On Wed, Sep 02, 2020 at 10:35:34PM +0000, gengdongjiu wrote:

> > NAK, that tracepoint is already broken, we don't want to proliferate the broken.
>   
> Sorry, What the meaning that tracepoint is already broken? 

Just that, the tracepoint is crap. But we can't fix it because ABI. Did
I tell you I utterly hate tracepoints?

> Maybe I need to explain the reason that why I add two trace point. 
> when using perf tool or Ftrace sysfs to capture the task wake-up latency and the task leaving running queue time, usually the trace data is too large and the CPU utilization rate is too high in the process due to a lot of disk write.
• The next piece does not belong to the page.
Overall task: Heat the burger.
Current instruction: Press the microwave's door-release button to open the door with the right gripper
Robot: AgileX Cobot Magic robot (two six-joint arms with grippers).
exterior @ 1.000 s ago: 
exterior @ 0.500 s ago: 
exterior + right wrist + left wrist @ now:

Sometimes even the disk is full, the issue still does not reproduced that above two time exceed a certain threshold.  So I added two trace points, using filter we can only record the abnormal trace that includes wakeup latency and leaving running time larger than an threshold. 
> Or do you have better solution?

Learn to use a MUA and wrap your lines at 78 chars like normal people.

Yes, use ftrace synthetic events, or bpf or really anything other than
this.

> > > diff --git a/kernel/sched/core.c b/kernel/sched/core.c index
> > > 8471a0f7eb32..b5a1928dc948 100644
> > > --- a/kernel/sched/core.c
> > > +++ b/kernel/sched/core.c
> > > @@ -2464,6 +2464,8 @@ static void ttwu_do_wakeup(struct rq *rq, struct
> > > task_struct *p, int wake_flags,  {
> > >  	check_preempt_curr(rq, p, wake_flags);
> > >  	p->state = TASK_RUNNING;
> > > +	p->ts_wakeup = local_clock();
> > > +	p->wakeup_state = true;
> > >  	trace_sched_wakeup(p);
> > >
> > >  #ifdef CONFIG_SMP
> > 
> > NAK, userless overhead.
> 
>  When sched switch, we do not know the next task previous state and
>  wakeup timestamp, so I record the task previous state if it is waken
>  from sleep.  And then it can calculate the wakeup latency when task
>  switch.

I don't care. You're making things slower.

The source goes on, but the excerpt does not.